> [Work task]: Look for the word "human" in the entries below, then copy every line that has it.

Entries taken from a collection:
----

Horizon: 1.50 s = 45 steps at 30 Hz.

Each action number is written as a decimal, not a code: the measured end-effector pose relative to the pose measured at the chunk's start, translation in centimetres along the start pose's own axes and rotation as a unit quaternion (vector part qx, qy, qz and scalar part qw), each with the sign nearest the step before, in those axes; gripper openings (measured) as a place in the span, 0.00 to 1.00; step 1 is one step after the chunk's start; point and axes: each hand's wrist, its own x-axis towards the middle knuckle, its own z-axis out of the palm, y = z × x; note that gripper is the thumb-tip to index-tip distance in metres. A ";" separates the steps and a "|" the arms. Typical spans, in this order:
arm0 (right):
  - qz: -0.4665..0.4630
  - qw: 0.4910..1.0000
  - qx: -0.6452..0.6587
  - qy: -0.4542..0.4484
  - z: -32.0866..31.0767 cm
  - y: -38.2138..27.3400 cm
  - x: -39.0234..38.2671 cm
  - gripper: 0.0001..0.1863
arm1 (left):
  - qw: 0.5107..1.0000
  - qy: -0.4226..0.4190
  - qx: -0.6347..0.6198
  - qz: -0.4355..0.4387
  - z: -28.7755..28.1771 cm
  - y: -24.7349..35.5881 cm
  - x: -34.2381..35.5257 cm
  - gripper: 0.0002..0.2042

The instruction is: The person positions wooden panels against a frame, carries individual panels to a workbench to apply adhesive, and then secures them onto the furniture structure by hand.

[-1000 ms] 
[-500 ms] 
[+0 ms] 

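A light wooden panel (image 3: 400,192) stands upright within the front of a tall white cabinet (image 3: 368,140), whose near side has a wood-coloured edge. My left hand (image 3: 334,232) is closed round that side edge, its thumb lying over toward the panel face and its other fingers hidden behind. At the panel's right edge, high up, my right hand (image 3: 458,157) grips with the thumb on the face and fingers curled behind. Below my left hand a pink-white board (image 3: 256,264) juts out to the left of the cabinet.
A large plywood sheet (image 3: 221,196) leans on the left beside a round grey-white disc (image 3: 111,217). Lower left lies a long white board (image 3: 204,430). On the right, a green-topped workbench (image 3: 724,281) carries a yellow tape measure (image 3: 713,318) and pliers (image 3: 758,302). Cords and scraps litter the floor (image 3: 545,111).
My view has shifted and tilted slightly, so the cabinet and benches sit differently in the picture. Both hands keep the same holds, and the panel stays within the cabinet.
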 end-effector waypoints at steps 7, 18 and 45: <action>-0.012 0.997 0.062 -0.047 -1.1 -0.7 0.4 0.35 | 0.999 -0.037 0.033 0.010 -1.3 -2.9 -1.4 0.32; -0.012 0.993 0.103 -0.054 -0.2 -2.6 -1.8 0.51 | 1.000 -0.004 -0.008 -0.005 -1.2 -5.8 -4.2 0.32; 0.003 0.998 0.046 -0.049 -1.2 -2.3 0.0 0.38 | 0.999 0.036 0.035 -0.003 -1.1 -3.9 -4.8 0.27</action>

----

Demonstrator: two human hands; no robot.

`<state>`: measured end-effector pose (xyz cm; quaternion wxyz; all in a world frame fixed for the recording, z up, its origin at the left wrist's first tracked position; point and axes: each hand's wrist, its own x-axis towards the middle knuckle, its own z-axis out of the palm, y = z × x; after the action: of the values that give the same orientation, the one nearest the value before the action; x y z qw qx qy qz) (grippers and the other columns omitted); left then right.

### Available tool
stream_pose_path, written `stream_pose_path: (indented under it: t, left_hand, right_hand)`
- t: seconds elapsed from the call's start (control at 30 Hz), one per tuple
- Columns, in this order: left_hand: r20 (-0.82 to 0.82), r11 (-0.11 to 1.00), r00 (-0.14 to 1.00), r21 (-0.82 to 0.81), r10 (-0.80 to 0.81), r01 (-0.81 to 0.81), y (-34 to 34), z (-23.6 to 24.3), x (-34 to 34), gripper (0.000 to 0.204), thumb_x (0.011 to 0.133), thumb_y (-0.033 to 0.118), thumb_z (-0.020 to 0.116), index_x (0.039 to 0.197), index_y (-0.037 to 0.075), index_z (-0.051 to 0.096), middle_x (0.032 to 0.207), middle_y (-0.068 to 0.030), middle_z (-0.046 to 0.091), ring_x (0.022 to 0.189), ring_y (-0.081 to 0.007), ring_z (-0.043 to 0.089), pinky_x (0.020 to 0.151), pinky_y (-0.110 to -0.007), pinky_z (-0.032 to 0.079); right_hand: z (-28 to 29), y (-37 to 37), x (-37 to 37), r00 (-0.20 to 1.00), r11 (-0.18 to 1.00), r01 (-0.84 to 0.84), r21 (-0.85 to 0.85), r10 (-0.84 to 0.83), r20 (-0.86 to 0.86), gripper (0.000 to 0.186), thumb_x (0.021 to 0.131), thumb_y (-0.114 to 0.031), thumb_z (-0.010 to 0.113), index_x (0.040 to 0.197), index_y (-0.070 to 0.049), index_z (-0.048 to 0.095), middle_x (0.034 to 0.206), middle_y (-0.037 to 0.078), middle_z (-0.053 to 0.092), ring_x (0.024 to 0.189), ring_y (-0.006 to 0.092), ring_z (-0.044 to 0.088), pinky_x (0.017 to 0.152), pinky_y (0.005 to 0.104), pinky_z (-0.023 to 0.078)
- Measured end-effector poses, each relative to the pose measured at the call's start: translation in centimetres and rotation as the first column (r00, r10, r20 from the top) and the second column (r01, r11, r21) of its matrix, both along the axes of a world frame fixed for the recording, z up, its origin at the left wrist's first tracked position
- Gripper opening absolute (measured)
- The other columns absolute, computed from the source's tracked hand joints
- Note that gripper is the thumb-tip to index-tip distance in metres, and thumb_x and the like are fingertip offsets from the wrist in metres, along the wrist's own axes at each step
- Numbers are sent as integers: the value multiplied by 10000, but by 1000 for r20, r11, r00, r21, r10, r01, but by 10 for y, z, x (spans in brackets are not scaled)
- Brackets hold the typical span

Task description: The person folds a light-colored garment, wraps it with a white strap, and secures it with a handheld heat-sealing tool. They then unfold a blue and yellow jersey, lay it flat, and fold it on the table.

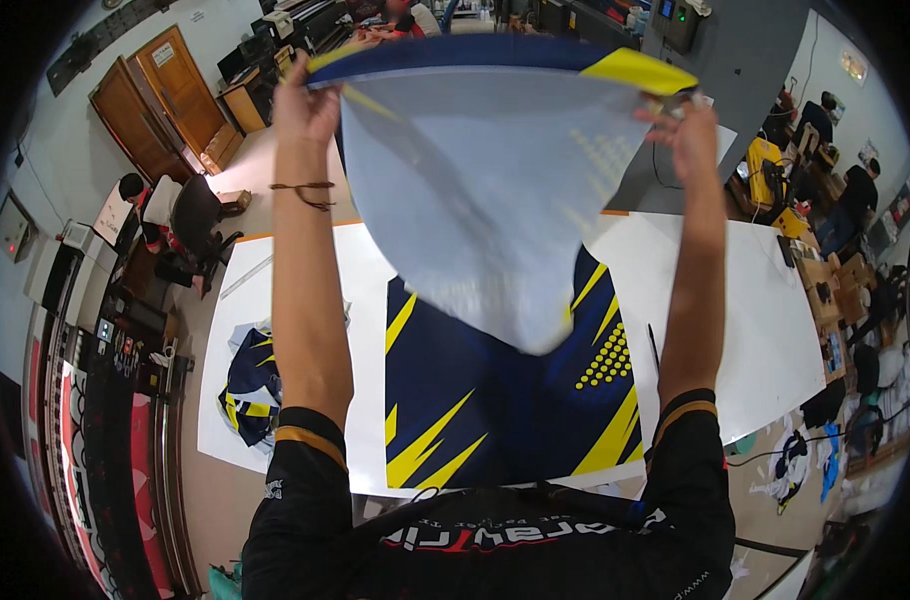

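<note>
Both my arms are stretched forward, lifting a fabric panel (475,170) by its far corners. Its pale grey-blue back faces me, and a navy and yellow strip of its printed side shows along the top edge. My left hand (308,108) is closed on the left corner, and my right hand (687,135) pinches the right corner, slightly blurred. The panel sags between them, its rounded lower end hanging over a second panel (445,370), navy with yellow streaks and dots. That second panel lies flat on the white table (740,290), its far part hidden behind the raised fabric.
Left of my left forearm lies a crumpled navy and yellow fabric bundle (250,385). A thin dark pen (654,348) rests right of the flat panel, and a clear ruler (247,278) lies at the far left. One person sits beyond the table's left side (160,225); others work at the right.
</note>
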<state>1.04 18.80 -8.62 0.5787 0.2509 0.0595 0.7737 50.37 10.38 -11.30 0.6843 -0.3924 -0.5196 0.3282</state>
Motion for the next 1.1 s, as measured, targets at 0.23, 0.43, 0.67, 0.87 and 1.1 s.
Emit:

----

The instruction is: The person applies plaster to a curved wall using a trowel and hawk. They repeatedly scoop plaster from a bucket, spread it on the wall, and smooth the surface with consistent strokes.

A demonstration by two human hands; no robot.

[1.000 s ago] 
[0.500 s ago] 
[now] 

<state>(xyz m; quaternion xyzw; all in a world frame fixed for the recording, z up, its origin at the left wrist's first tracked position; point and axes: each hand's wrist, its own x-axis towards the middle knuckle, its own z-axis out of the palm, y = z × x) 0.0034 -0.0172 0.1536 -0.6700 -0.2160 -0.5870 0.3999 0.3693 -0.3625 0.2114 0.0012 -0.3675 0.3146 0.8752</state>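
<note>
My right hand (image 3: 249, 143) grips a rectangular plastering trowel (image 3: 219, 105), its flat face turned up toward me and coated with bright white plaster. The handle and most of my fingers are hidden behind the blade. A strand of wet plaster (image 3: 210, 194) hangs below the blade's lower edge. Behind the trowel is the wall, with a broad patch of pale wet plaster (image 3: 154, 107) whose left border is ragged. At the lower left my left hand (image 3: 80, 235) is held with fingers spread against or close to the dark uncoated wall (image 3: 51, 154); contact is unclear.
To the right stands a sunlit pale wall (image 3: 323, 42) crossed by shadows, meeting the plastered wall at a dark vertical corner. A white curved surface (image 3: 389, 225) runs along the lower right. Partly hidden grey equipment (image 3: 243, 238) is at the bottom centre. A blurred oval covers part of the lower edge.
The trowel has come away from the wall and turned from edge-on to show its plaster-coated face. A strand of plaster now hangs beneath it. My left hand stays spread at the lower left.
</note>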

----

> [Response box]:
Demonstrator: two human hands; no robot.
A demonstration by two human hands; no robot.

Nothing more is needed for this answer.